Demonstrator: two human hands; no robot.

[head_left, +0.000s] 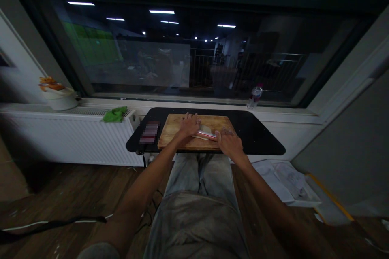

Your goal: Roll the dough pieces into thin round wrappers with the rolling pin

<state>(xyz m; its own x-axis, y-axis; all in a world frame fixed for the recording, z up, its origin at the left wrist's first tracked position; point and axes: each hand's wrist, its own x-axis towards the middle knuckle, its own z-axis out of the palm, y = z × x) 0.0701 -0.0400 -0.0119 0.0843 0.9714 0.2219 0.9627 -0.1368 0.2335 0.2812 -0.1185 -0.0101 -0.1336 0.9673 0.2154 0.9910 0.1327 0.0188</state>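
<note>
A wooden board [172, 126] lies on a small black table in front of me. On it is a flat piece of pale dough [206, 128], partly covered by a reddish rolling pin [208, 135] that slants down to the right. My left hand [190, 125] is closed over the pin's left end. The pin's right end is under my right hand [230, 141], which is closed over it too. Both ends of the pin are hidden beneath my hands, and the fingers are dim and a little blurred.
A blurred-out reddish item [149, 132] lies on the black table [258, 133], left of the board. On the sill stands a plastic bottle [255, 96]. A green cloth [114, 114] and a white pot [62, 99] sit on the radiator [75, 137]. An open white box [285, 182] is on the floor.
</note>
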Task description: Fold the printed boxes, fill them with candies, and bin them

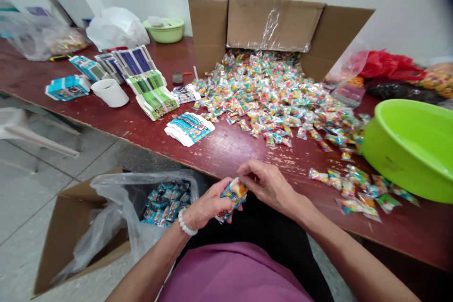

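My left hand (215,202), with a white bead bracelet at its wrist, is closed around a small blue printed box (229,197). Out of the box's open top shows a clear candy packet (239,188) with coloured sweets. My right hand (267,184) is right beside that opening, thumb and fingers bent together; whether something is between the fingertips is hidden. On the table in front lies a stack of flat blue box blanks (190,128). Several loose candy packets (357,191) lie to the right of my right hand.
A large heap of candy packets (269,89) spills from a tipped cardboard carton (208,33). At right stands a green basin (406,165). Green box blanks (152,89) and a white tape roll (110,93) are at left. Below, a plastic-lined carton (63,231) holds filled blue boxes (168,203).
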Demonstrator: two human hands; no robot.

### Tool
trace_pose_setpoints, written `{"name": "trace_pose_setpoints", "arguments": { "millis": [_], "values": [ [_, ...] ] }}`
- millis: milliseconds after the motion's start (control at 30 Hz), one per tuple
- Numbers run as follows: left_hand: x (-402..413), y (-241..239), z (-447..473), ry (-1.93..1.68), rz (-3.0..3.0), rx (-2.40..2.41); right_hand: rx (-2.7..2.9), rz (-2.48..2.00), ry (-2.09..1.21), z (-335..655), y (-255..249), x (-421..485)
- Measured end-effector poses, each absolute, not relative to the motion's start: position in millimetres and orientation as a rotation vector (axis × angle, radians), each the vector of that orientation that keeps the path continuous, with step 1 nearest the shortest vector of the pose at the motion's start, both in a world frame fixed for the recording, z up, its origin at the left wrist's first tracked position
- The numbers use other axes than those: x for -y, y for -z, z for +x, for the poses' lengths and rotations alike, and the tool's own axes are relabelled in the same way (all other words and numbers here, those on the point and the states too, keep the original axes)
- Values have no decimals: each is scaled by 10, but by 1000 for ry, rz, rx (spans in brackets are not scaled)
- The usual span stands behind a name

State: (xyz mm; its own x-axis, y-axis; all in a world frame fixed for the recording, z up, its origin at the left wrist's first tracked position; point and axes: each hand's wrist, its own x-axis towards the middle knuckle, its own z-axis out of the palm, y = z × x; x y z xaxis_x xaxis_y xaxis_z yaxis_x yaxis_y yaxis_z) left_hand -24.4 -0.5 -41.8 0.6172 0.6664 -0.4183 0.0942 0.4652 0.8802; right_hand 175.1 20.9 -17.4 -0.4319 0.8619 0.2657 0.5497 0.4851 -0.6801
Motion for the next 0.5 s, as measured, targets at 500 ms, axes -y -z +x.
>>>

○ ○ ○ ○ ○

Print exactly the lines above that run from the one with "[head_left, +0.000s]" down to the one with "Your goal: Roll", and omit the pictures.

[head_left, +0.000s] 

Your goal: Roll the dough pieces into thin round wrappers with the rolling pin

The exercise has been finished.